A factor that surely must have fed into the considerations of the Doomsday Clock’s rather highly qualified advisory panel has to have been the current standoff over Ukraine, and the attendant speculation – certainly a worst case scenario but by no means an impossible one – that high intensity conflict over and in Ukraine might spill over into a wider Russia-NATO conflict, which could easily in turn go nuclear, possibly via the use of tactical nuclear weapons in Kaliningrad.

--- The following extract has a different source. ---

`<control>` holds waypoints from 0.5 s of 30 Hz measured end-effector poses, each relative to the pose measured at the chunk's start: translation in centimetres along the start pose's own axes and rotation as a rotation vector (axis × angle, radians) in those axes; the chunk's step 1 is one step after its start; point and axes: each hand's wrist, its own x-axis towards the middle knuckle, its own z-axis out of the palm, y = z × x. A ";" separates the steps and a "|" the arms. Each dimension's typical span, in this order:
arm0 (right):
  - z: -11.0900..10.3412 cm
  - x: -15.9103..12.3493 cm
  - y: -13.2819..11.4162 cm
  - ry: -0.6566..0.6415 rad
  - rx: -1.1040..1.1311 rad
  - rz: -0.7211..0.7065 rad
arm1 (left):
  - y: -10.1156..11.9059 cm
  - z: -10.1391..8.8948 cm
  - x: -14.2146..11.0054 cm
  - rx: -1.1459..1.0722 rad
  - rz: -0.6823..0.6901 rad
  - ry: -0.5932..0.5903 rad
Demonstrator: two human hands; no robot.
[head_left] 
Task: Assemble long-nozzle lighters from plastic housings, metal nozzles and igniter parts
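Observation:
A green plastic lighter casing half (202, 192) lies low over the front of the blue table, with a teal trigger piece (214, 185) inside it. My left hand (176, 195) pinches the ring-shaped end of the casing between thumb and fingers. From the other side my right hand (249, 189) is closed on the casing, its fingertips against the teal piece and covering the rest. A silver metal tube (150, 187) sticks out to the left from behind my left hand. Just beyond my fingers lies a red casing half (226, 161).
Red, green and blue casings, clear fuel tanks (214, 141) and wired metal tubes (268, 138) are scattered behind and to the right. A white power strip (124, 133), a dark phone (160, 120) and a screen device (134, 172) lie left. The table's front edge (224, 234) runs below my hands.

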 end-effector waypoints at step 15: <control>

A nuclear conflict between the US/NATO and Russia would of course, be civilisation-ending, and not merely because the targeting of any large number of cities would cause firestorms that would loft appx 150 million tonnes of soot into the upper stratosphere, replacing global warming temporarily with nuclear winter. A nuclear conflict even if it stopped with the use of only a very small number of weapons, and even if it targeted no cities at all, would, if it took place in space, destroy in its first nanoseconds, the technical basis of modern telecommunications. The effects of Electromagnetic Pulse (EMP) would damage or destroy everything from the internet to the high tension grid.
Such nuclear use could get going either because events on the ground made use of tactical nuclear weapons in Europe take place (Maybe as a result of NATO attacks on the Russian exclave of Kaliningrad, or because of their use in Belarus) – or because one side or the other decided to use nuclear weapons in space to disable the other.
Russian senior strategic experts over a decade ago, seemingly warned Australian experts that in the event of nuclear conflict ‘missiles will go everywhere’, and that the ‘joint facilities’ in Pine Gap and Northwest Cape would be high priority targets.
Widespread conventional war over Ukraine could become the most intense conflict Europe has seen since 1945. In that case it would have a good chance to go nuclear, though nothing is inevitable. Even if it remained conventional it will be a catastrophe. An exit strategy that recognises the concerns of ALL involved – including Russia – has to be found.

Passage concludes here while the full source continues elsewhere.